The focal point for as many as 1,000 pit shafts a century ago, Wigan is now surrounded by golf courses and Sites of Special Scientific Interest. Nearby are several country parks, including the 250-acre Haigh Hall and Pennington Flash.

Claims to fame

George Formby was born in Wigan in 1904. The war memorial at the Parish Church was designed by Sir Giles Gilbert Scott, whose design credits include the red telephone box and Liverpool Cathedral.

Prices (below £50,000)

A shop/office unit with planning permission for conversion into a residence is selling for £34,500. The sales area-cum-living room is 34' by 18', the kitchen area is 12' by 8'6", and a driveway adjacent to the property leads to off-road parking in the rear. Agent is Reeds Rains.

Prices (up to £100,000)

A period two-bed end terrace with enclosed rear yard is £67,950, and a modern two-bed end town house with garden is £75,950; both at Reeds Rains. A three-bed semi with conservatory and rear garden (with lawn, patio and raised deck) is £80,000, and a three-bed terrace is for sale at £84,950, via Halifax.

Family homes

Bigger properties include a three-bed modern semi with gardens at £127,000; a two-bed modern bungalow with detached garage and large mature rear garden for offers above £135,000; and a two-bed flat in the modern purpose-built Peartree Court in Aspull with parking at £134,950. All via Reeds Rains.

Serious money

In Crank, six miles south-west of Wigan, a Grade II-listed, six-bed detached 1732 farmhouse with two-storey annexe on more than an acre is £700,000. In Leigh, seven miles from Wigan, a five-bed, four-reception house with conservatory and detached bungalow is £750,000; both at Regan & Hallworth.

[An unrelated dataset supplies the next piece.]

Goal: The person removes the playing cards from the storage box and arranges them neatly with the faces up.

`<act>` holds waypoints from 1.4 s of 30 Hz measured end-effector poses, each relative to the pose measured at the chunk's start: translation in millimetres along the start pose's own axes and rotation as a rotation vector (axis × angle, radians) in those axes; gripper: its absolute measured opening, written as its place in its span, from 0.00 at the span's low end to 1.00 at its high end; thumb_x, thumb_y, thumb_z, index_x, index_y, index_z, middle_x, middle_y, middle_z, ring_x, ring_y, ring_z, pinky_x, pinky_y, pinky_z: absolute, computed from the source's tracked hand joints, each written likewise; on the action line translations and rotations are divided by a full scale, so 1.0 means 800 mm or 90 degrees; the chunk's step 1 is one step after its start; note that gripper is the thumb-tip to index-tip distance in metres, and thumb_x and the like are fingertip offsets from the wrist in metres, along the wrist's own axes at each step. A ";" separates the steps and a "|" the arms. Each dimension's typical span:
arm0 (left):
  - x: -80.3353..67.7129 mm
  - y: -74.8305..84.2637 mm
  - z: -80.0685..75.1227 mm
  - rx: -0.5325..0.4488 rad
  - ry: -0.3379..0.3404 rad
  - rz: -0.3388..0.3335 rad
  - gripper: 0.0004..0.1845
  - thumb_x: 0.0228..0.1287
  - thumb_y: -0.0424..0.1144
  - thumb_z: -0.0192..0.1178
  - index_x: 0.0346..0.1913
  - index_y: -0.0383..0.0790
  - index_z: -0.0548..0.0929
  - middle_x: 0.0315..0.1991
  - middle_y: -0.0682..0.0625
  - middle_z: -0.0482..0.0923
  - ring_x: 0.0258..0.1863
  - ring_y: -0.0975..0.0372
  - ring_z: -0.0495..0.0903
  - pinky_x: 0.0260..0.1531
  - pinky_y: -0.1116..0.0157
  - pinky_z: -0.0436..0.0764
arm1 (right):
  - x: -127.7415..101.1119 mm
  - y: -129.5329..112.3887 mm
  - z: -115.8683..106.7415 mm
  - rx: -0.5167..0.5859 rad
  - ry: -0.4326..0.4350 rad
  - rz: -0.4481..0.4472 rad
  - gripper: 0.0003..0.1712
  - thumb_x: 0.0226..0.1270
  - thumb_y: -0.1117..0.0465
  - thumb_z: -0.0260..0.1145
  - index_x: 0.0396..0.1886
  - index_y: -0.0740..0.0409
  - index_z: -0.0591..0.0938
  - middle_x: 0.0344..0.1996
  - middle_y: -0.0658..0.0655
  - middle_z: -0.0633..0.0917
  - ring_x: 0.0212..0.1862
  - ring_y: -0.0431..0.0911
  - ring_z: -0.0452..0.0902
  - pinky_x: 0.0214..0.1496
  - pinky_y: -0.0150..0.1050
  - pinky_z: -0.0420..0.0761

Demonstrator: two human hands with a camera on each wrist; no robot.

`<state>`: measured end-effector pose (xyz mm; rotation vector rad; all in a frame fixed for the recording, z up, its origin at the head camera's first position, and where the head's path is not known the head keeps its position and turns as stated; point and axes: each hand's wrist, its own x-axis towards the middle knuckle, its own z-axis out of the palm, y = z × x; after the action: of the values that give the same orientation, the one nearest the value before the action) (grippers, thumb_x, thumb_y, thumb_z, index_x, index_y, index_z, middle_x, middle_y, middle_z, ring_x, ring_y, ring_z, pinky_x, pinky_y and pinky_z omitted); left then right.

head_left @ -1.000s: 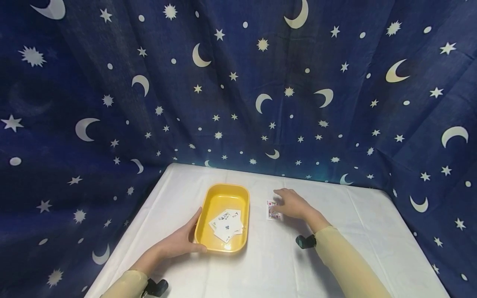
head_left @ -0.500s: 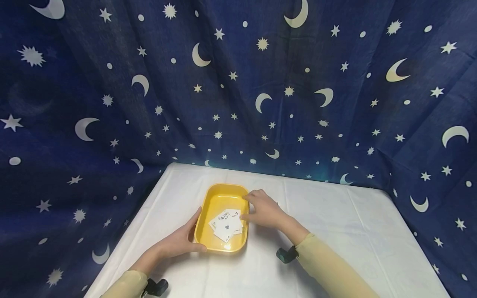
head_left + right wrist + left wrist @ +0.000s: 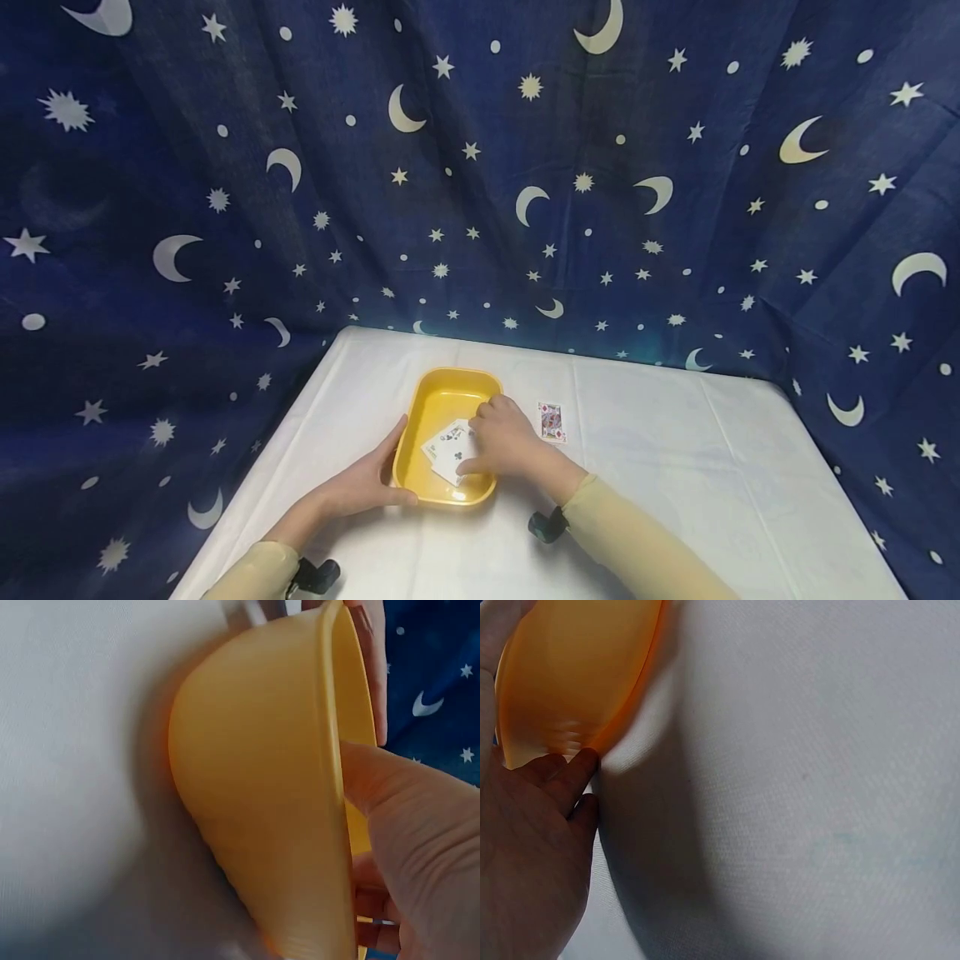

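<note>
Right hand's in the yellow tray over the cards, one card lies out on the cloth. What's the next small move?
Probably lift the right hand out of the yellow tray and reach right for the face-up card on the cloth, while the left hand steadies the tray's near-left edge.

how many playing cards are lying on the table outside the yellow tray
1. A single face card lies on the white table, just right of the yellow tray. More cards sit inside the tray, partly hidden under the right hand.
</note>
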<state>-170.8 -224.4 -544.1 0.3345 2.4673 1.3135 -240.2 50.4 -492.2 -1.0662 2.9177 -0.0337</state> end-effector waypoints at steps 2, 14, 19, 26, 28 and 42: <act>0.000 0.000 -0.001 -0.001 -0.002 -0.001 0.71 0.48 0.59 0.80 0.84 0.57 0.37 0.84 0.52 0.37 0.81 0.53 0.40 0.76 0.43 0.47 | 0.003 -0.004 0.002 -0.024 -0.012 0.003 0.44 0.48 0.19 0.69 0.43 0.54 0.88 0.35 0.49 0.76 0.45 0.48 0.64 0.59 0.43 0.68; -0.003 -0.001 -0.002 -0.023 -0.004 0.004 0.70 0.49 0.55 0.81 0.84 0.57 0.38 0.84 0.52 0.37 0.81 0.52 0.40 0.76 0.42 0.47 | 0.015 -0.031 0.011 -0.068 -0.092 0.050 0.49 0.43 0.17 0.68 0.44 0.54 0.88 0.45 0.53 0.82 0.56 0.53 0.70 0.78 0.59 0.52; -0.003 -0.001 -0.002 -0.021 -0.006 0.005 0.70 0.49 0.55 0.81 0.84 0.58 0.38 0.84 0.53 0.37 0.81 0.53 0.40 0.76 0.43 0.48 | 0.019 -0.035 0.018 -0.084 -0.113 0.067 0.48 0.42 0.19 0.72 0.48 0.54 0.88 0.49 0.55 0.82 0.62 0.54 0.69 0.79 0.61 0.49; -0.002 0.000 -0.003 -0.031 -0.012 0.006 0.70 0.50 0.53 0.81 0.84 0.58 0.37 0.84 0.54 0.36 0.81 0.54 0.39 0.76 0.43 0.46 | 0.020 -0.036 0.019 -0.068 -0.087 0.027 0.43 0.42 0.28 0.78 0.54 0.48 0.85 0.41 0.51 0.77 0.56 0.52 0.69 0.76 0.61 0.55; -0.002 -0.002 -0.003 -0.028 -0.012 0.007 0.70 0.50 0.54 0.80 0.84 0.58 0.37 0.84 0.53 0.35 0.81 0.53 0.39 0.76 0.43 0.46 | 0.021 -0.036 0.019 -0.063 -0.083 0.014 0.44 0.42 0.29 0.79 0.57 0.46 0.84 0.44 0.51 0.78 0.56 0.51 0.69 0.76 0.61 0.56; 0.001 -0.003 -0.001 -0.019 -0.011 -0.004 0.70 0.51 0.56 0.79 0.84 0.59 0.35 0.84 0.54 0.35 0.81 0.55 0.38 0.76 0.46 0.45 | 0.026 -0.023 0.025 -0.058 -0.090 0.019 0.50 0.40 0.21 0.75 0.54 0.52 0.85 0.45 0.50 0.78 0.56 0.50 0.68 0.78 0.59 0.53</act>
<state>-171.8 -226.1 -546.2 0.3298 2.4300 1.3373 -243.2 22.5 -512.5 -0.9927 2.8314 0.1705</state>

Also for £750,000 is a five-bed, four-reception house with four-bed annexe on about three-fourths of an acre near Pennington Flash, at Millers. The estage agent are also selling a four-bed house with guest bungalow in the same area for £350,000.

New

Eleven of 94 units are still available at Bryant Homes' Belvedere Farm development at Hindley in Wigan; four-bed detached houses range from £162,000 to £278,000 (01942 522738).

Estate agents

Halifax, 01942 274574; Millers, 01942 606177; Reeds Rains, 01942 239021; Regan & Hallworth, 01942 205555.